* Work to complete *
Once you have read the data below, please repeat all of it exactly.

* Dataset section *
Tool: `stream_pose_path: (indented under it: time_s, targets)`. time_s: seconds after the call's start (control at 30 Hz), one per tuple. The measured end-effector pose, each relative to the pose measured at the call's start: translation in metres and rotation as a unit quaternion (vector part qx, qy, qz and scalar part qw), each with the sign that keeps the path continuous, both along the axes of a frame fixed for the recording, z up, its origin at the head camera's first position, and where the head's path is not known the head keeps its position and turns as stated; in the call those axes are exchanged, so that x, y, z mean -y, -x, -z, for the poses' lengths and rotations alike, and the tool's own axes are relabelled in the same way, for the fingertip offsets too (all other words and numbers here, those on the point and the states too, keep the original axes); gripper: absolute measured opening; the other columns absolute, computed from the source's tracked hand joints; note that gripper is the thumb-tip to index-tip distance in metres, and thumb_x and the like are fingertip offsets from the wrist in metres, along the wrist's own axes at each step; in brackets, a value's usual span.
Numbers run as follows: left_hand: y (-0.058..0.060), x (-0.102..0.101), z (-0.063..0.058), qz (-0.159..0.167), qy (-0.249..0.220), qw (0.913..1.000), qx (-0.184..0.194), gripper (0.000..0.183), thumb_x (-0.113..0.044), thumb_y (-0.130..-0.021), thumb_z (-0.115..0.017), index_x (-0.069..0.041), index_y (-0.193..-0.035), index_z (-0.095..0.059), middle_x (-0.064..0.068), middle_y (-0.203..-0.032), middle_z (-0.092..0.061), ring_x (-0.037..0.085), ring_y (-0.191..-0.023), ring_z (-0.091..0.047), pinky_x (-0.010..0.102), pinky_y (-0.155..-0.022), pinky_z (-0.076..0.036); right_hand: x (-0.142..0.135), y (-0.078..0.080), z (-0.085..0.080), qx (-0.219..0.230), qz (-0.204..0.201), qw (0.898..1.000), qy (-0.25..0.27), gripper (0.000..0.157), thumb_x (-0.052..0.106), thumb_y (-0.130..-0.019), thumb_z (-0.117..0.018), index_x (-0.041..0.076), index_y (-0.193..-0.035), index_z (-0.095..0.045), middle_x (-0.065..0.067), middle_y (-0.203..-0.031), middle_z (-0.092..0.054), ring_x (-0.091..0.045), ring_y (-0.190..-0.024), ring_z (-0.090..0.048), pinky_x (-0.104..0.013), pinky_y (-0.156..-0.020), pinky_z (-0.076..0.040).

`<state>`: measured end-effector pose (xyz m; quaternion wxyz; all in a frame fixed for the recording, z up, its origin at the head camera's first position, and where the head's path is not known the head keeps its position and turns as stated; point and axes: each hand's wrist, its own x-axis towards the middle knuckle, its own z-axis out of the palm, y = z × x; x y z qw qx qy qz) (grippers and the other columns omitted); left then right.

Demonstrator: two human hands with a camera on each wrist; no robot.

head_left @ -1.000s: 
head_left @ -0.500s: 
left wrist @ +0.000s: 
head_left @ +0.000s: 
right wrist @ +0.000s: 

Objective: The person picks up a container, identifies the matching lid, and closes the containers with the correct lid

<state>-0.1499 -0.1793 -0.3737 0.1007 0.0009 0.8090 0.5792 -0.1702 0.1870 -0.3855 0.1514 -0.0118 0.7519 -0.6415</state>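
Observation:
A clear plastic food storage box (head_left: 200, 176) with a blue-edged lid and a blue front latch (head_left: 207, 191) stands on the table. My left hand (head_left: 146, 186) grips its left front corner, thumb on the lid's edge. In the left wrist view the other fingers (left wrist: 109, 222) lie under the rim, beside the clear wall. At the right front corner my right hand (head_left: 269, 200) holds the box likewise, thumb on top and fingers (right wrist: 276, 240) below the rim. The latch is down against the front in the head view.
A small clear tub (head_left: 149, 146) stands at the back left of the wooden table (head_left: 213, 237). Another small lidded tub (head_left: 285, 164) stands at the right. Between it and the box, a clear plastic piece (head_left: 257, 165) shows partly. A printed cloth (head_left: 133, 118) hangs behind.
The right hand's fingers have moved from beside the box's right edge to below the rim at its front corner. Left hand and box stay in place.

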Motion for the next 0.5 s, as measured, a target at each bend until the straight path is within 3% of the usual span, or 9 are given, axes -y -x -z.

* Finished task *
Tool: `stream_pose_path: (indented under it: time_s, targets)`. time_s: seconds after the call's start (control at 30 Hz), one per tuple. The measured end-effector pose, each relative to the pose measured at the call's start: translation in metres and rotation as a unit quaternion (vector part qx, qy, qz and scalar part qw), each with the sign that keeps the path continuous, both along the axes of a frame fixed for the recording, z up, its origin at the head camera's first position, and where the head's path is not known the head keeps its position and turns as stated; in the call those axes are exchanged, so that x, y, z mean -y, -x, -z, for the poses' lengths and rotations alike, and the tool's own axes are relabelled in the same way, for the fingertip offsets too (all other words and numbers here, those on the point and the states too, keep the original axes); gripper: absolute measured opening; the other columns absolute, computed from the source's tracked hand joints; note that gripper is the thumb-tip to index-tip distance in metres, and thumb_x and the like are fingertip offsets from the wrist in metres, along the wrist's own axes at each step; in brackets, a value's usual span.
Numbers run as follows: left_hand: y (-0.058..0.060), x (-0.102..0.101), z (-0.063..0.058), qz (-0.159..0.167), qy (-0.249..0.220), qw (0.913..1.000), qx (-0.184..0.194), gripper (0.000..0.183), thumb_x (-0.113..0.044), thumb_y (-0.130..-0.021), thumb_z (-0.115..0.017), index_x (-0.069..0.041), index_y (-0.193..-0.035), index_z (-0.095..0.059), middle_x (-0.064..0.068), middle_y (-0.203..-0.032), middle_z (-0.092..0.061), ring_x (-0.037..0.085), ring_y (-0.191..-0.023), ring_z (-0.091..0.047), pinky_x (-0.010..0.102), pinky_y (-0.155..-0.022), pinky_z (-0.076..0.036); right_hand: x (-0.142..0.135), y (-0.078..0.080), z (-0.085..0.080), qx (-0.219..0.230), qz (-0.204..0.201), qw (0.898..1.000), qy (-0.25..0.27), gripper (0.000..0.157), thumb_x (-0.052..0.106), thumb_y (-0.130..-0.019), thumb_z (-0.117..0.018), index_x (-0.041..0.076), index_y (-0.193..-0.035), index_z (-0.095..0.045), middle_x (-0.065..0.067), middle_y (-0.203..-0.031), middle_z (-0.092..0.054), ring_x (-0.091..0.045), ring_y (-0.190..-0.024), ring_z (-0.090..0.048), pinky_x (-0.104..0.013), pinky_y (-0.156..-0.020), pinky_z (-0.076..0.040).

`<state>`: measured end-effector pose (xyz m; quaternion wxyz; all in a frame fixed for the recording, z up, its origin at the head camera's first position, and where the head's path is not known the head keeps its position and turns as stated; point and axes: each hand's wrist, its own x-axis towards the middle knuckle, its own z-axis out of the palm, y = z × x; x y z qw qx qy qz) (grippers and the other columns omitted); left then right.

Demonstrator: two human hands with a camera on each wrist; no robot.

head_left @ -1.000s: 
head_left @ -0.500s: 
left wrist @ +0.000s: 
head_left @ +0.000s: 
right wrist @ +0.000s: 

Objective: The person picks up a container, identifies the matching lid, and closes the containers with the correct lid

<state>-0.1499 -0.1793 -0.3737 0.1007 0.0009 0.8090 0.5792 -0.1702 0.1870 -0.3855 0.1514 -0.0118 0.7519 -0.6415</state>
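Observation:
A clear plastic food storage box (head_left: 200, 176) with a blue-edged lid and a blue front latch (head_left: 207, 191) stands on the table. My left hand (head_left: 146, 186) grips its left front corner, thumb on the lid's edge. In the left wrist view the other fingers (left wrist: 109, 222) lie under the rim, beside the clear wall. At the right front corner my right hand (head_left: 269, 200) holds the box likewise, thumb on top and fingers (right wrist: 276, 240) below the rim. The latch is down against the front in the head view.
A small clear tub (head_left: 149, 146) stands at the back left of the wooden table (head_left: 213, 237). Another small lidded tub (head_left: 285, 164) stands at the right. Between it and the box, a clear plastic piece (head_left: 257, 165) shows partly. A printed cloth (head_left: 133, 118) hangs behind.
The right hand's fingers have moved from beside the box's right edge to below the rim at its front corner. Left hand and box stay in place.
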
Motion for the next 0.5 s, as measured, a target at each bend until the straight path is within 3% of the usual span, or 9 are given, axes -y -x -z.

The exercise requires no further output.